Problem details: Look through the data below for the line with "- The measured", and transcribe it exactly together with each line after it up to and including the line with "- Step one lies". Give nothing else.

Data extracted from a collection:
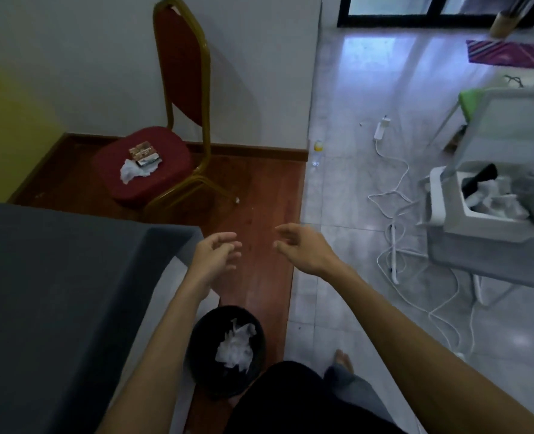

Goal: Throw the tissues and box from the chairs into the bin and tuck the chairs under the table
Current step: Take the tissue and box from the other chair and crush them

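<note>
A red chair (168, 142) with a gold frame stands against the far wall. On its seat lie a small brown box (143, 154) and a crumpled white tissue (131, 171) beside it. A black round bin (201, 368) sits on the floor near my feet, with white tissues (236, 344) inside. My left hand (217, 253) and my right hand (303, 245) are stretched forward above the floor, both empty with fingers apart, well short of the chair. The grey table (56, 292) fills the left foreground.
A white chair (491, 252) at the right holds a white box with clutter. White cables (394, 195) trail over the tiled floor. A plastic bottle (317, 151) stands by the wall corner. A striped mat (509, 54) lies at the far right.
</note>
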Tool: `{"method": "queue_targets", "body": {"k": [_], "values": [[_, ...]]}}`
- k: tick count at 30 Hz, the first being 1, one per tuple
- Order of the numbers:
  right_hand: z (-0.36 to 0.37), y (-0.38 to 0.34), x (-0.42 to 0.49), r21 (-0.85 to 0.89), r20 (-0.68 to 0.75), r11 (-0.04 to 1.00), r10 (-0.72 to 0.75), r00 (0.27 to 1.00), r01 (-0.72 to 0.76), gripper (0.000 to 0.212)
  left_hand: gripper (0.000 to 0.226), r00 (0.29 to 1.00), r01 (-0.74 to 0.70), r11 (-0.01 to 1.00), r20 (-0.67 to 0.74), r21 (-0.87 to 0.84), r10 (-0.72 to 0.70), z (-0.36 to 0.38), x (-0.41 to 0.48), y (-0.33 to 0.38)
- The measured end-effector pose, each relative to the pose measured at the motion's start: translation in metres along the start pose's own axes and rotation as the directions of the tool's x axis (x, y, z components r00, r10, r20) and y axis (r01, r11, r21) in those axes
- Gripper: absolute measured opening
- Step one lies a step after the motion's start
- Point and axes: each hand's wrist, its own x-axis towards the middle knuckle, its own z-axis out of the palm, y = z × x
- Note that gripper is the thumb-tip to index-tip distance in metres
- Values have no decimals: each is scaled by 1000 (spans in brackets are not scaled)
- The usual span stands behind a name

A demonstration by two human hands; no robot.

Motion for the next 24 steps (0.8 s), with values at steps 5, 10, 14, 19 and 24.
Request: {"method": "queue_targets", "body": {"k": [5,10,14,19,24], "values": [[-38,70,99,-47,83,995,-79,993,83,49,25,990,21,991,-136,-132,-39,83,73,-20],[-74,80,149,-18,166,997,-65,984,69,46,23,978,116,980,-154,-162,-142,115,85,3],[-98,58,219,-20,245,985,-164,955,174,46,21,943,89,967,-291,-239,-159,107,129,42],[-111,34,308,-26,330,972,-213,920,235,45,23,905,113,946,-361,-305,-224,107,194,65],[-125,2,389,-54,373,956,-247,894,287,36,22,888,118,931,-384,-346,-255,95,250,104]]}}
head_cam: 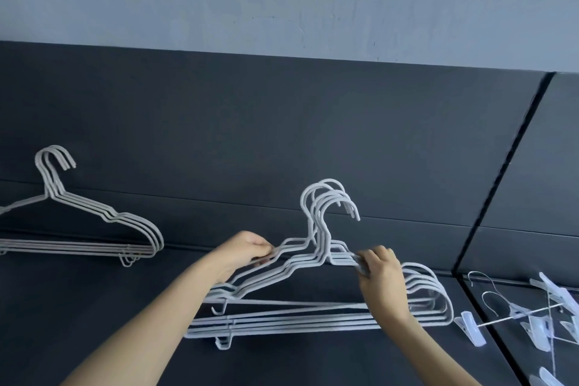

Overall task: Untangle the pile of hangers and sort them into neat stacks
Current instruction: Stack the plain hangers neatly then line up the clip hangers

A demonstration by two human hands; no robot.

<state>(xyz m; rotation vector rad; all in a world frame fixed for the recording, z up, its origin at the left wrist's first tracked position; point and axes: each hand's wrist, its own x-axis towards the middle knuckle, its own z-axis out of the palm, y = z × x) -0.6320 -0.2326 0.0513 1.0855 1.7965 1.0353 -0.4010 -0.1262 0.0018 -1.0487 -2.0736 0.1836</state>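
Your left hand and right hand each pinch a shoulder of the white wire hanger bunch, lying crosswise on the dark cushion, hooks pointing away, both hands equally near.

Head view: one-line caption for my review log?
Both hands, left hand and right hand, grip the middle hanger bundle; a neat stack lies left.
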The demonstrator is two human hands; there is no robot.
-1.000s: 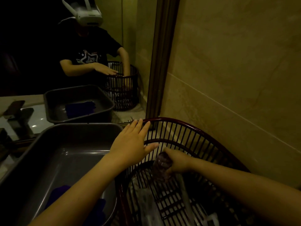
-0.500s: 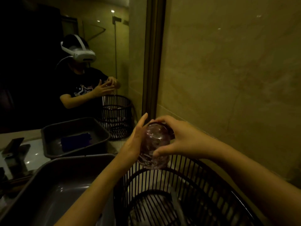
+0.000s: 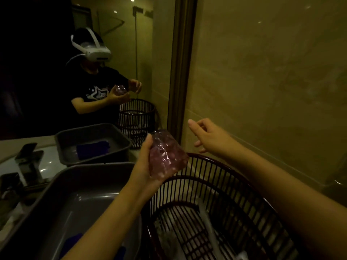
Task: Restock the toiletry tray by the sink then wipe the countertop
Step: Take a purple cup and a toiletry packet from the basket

Written solution:
- The measured end-effector pose, each relative to the pose measured at the motion's start: translation in metres along the start pose's own axes and rotation as the directions of the tool's x axis (x, y, z components r00, r10, r20) and y axis (r01, r11, r21) in those axes
- Gripper: absolute measured opening
- Step one lies a step after the motion's start

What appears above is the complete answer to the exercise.